What score suggests I should seek an assessment?
In the validation research, seven or more positive answers out of ten best identified people who might meet criteria for BPD and would benefit from a professional evaluation. Scoring below that does not rule anything out, and scoring at or above it does not mean you have BPD. It simply suggests a conversation with a clinician could be useful.

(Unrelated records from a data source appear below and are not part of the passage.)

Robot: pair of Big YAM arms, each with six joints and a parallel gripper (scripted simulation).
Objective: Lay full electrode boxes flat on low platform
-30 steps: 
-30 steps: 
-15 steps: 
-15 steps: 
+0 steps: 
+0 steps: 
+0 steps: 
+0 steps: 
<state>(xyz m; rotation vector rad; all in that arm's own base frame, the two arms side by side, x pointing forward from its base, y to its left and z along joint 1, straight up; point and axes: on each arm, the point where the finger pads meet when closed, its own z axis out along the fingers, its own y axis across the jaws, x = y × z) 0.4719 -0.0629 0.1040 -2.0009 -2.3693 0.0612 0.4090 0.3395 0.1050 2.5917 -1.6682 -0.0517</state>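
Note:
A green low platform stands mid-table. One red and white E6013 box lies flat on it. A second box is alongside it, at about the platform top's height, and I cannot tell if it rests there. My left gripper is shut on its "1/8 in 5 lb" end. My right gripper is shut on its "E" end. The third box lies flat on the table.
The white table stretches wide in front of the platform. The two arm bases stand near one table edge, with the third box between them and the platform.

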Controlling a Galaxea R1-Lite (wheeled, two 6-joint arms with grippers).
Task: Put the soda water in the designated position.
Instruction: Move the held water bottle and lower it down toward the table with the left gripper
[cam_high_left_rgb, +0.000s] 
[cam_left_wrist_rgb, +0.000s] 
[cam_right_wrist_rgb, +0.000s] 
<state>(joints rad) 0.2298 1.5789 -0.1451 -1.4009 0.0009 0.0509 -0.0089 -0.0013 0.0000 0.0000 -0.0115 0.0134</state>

Does a high score mean I have BPD?
No. Many of these experiences are part of being human and become more intense during stress, grief, or other conditions like depression, PTSD, or ADHD. BPD can only be assessed by a trained clinician over time. A high screen is a reason to ask, not an answer.
Can BPD be treated?
Yes, and this matters. BPD has some of the most encouraging outcomes in mental health. Dialectical behavior therapy (DBT) and other structured therapies have strong evidence, and long-term studies show most people improve substantially. The term is often used carelessly as an insult, which is unfair to a treatable, human experience.
Is this test really confidential?
Yes. It runs entirely in your browser. Your answers are never sent to a server, never stored, and never linked to you. No account is needed, and the optional PDF is generated on your own device.